Лутц идёт, руки в карманах. Утро холодное. Он, как всегда, перебрал.
Слева продают тухлое мясо, справа — гнилые яблоки. И между прилавками — он, стоит, чуть расставив ноги.
На нём бежевый клетчатый костюм без галстука: галстуки теперь носит бюргерская мелюзга, а он — человек другой породы.

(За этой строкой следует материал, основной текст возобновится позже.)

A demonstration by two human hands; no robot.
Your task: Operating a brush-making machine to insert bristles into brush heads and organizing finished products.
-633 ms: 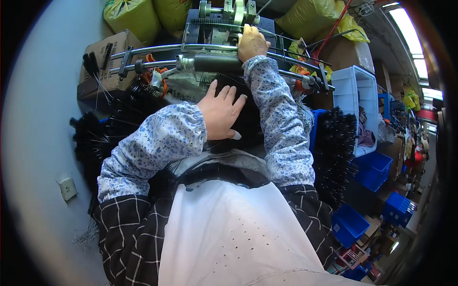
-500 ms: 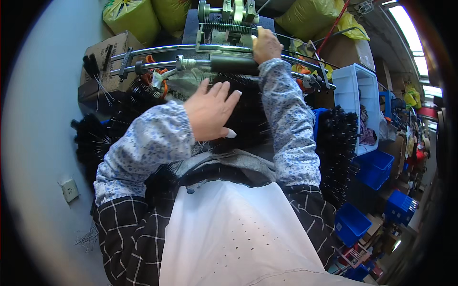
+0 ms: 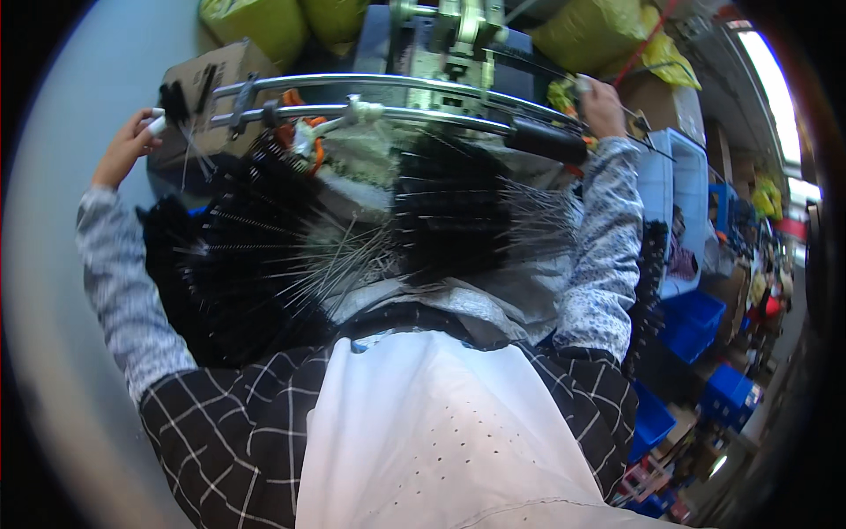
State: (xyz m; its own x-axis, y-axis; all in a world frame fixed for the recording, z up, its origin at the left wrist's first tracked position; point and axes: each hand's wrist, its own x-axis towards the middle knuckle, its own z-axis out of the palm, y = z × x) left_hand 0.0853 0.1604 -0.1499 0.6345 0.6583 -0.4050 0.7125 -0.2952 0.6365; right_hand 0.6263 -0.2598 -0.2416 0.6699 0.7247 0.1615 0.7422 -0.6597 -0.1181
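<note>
At the far left, my left hand (image 3: pixel 130 148) is raised beside the wall and carton, its white-covered thumb and fingertip close together. Whatever is between them is too small to make out. Past the right part of the rails, my right hand (image 3: pixel 603 108) is closed on a thin dark wire brush (image 3: pixel 533 64) that slants from the machine (image 3: pixel 456 53). Below that hand, a black sleeve (image 3: pixel 546 139) sits on the nearer metal rail (image 3: pixel 423 116). In front of me lie bundles of black-bristled wire brushes (image 3: pixel 449 198), their bare stems (image 3: pixel 344 264) fanned out on pale sacking.
A cardboard carton (image 3: pixel 220 66) with a few brushes leaning on it stands at the left. Yellow sacks (image 3: pixel 256 31) are behind the machine. On the right are a pale blue crate (image 3: pixel 661 207), blue bins (image 3: pixel 692 326) and more black brushes (image 3: pixel 650 273).
My left hand has swung from the middle out to the far left. My right hand has moved right, drawing the wire brush off the machine. The black sleeve has slid right.
</note>
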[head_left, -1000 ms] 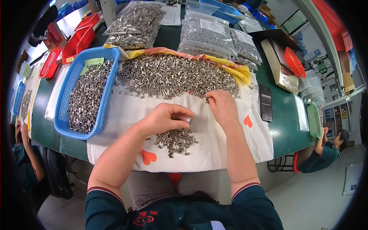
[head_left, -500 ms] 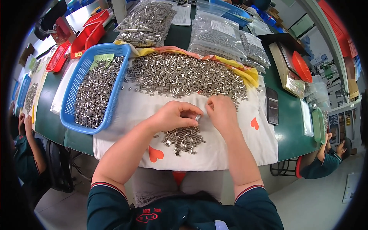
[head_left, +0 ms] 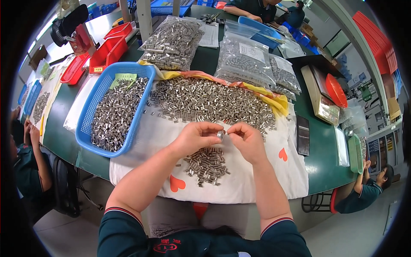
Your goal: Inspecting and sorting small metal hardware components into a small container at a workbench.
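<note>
Two hands point(head_left: 222, 136) pinch one sleeve point(head_left: 220, 134) — between.

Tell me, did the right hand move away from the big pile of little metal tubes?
Yes. The right hand pulled back from the big pile of small metal tubes toward the left hand.

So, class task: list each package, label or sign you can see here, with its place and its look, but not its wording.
Clear plastic bag of small metal sleeves: far left of centre, bulging.
Clear plastic bag with a white label: far centre, flat.
Green paper slip: in the blue plastic basket, rectangular.
Small yellow tag: front of the red plastic tray.
</note>
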A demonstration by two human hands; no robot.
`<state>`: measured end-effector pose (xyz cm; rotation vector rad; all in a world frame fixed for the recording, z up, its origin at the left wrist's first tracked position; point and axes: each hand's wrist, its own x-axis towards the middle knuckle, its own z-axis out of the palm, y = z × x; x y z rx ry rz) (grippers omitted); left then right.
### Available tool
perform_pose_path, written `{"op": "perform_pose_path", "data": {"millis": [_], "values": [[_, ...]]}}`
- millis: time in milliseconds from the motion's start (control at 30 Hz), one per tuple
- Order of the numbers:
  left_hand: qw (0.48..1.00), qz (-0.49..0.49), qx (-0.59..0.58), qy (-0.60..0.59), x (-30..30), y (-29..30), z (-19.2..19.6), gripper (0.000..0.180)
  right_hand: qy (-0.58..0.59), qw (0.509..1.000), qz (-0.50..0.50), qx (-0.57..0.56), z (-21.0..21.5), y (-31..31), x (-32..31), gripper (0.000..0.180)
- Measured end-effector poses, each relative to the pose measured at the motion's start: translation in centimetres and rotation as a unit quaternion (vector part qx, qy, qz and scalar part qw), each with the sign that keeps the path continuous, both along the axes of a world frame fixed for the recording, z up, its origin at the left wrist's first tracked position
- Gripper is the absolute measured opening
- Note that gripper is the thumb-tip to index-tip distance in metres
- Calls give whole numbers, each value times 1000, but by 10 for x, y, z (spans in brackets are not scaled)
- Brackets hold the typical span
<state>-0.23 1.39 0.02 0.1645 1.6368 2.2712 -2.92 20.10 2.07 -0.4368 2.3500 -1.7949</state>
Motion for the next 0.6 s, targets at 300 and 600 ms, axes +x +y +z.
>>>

Он или же контрабандист, или же «ганове» — мелкий гангстер. Думают, что теперь им позволено всё. На левом виске — багровый шрам, тянущийся к уху, след то ли ножа, то ли бутылочного горлышка.
Лутц останавливается рядом.
Незнакомец смотрит в упор. Тонкие губы изогнуты в ухмылке, в глазах по-прежнему не разглядеть ни одного намерения. В зубах сигара — он не курит, просто держит её во рту.
— Хочешь попробовать?
Голос ровный, спокойный. Лутц качает головой.
— Бросил.
— Сколько тебе осталось? Чего молчишь?
Рука ложится на плечо мягко и почти по-дружески.
— Иди погуляй. В типографии возникло одно дело, начальник сказал приготовить мешки. Понимаешь, к чему клоню? Компенсация за мой счёт.
Он кладёт в карман пачку швейцарских франков. Стабильная валюта. Лутц хочет возразить, но незнакомец осекает его:
— Пиджак купи, сходи в баню. Воняешь псиной.
— Хорошо.
Смеётся.
Разворачивается.
Уходит.
Лутц заводит ладони за спину и сжимает в кулаки. Через минуту отпускает. Закурив, он идёт дальше.